**TASK STATEMENT**
Locate the line containing "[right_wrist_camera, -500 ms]" in the material below. Copy that line and all following lines through the end exactly, omitting any pictures.
* * *
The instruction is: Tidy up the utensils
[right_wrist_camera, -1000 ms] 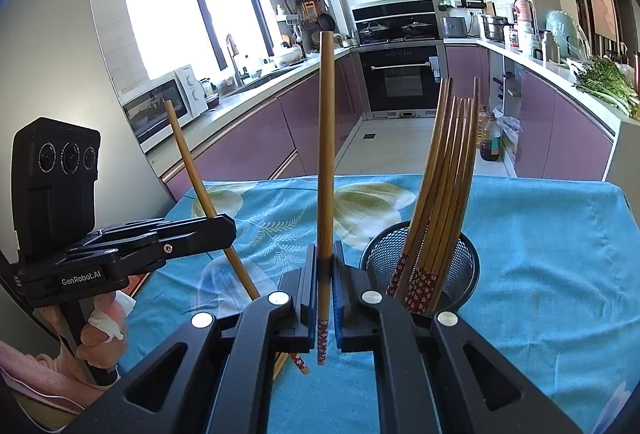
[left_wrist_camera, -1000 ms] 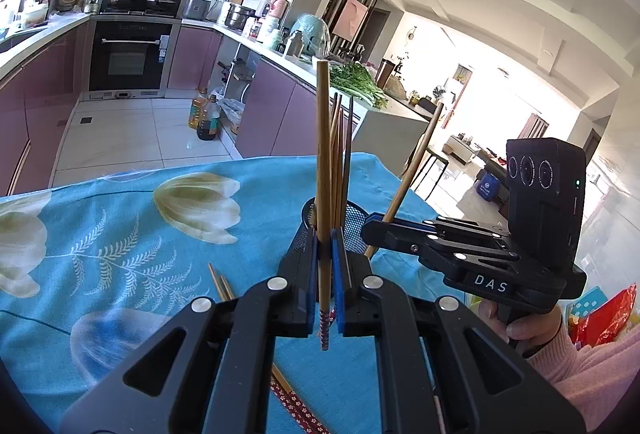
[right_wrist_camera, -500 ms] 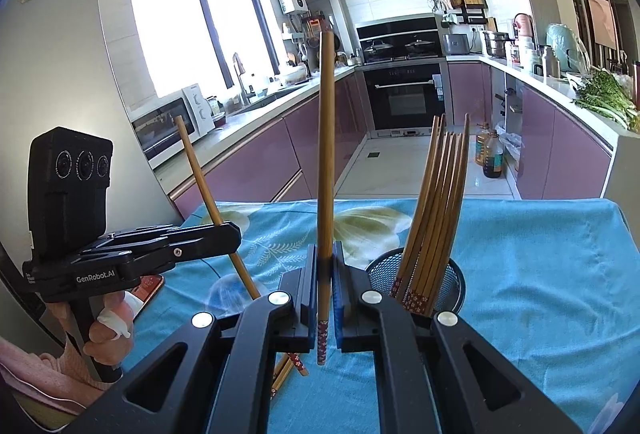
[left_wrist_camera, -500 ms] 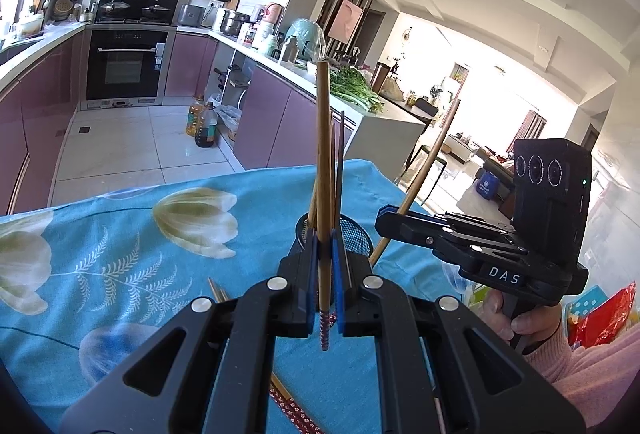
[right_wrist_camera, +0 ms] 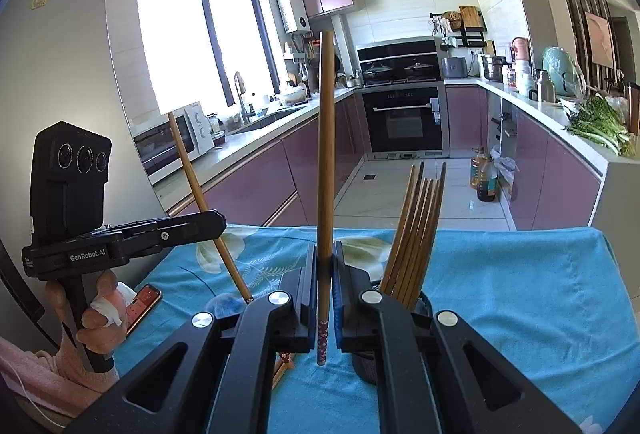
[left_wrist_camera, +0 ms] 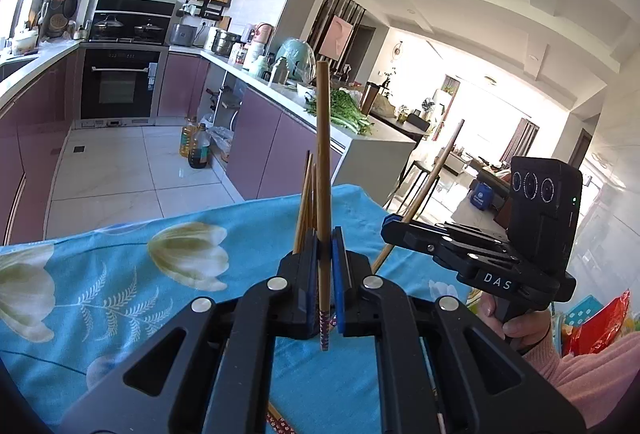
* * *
**EXERCISE RESULT**
[right_wrist_camera, -500 ms] 
[left_wrist_camera, -500 ms] 
[right_wrist_camera, +0 ms] 
[left_wrist_camera, +0 ms] 

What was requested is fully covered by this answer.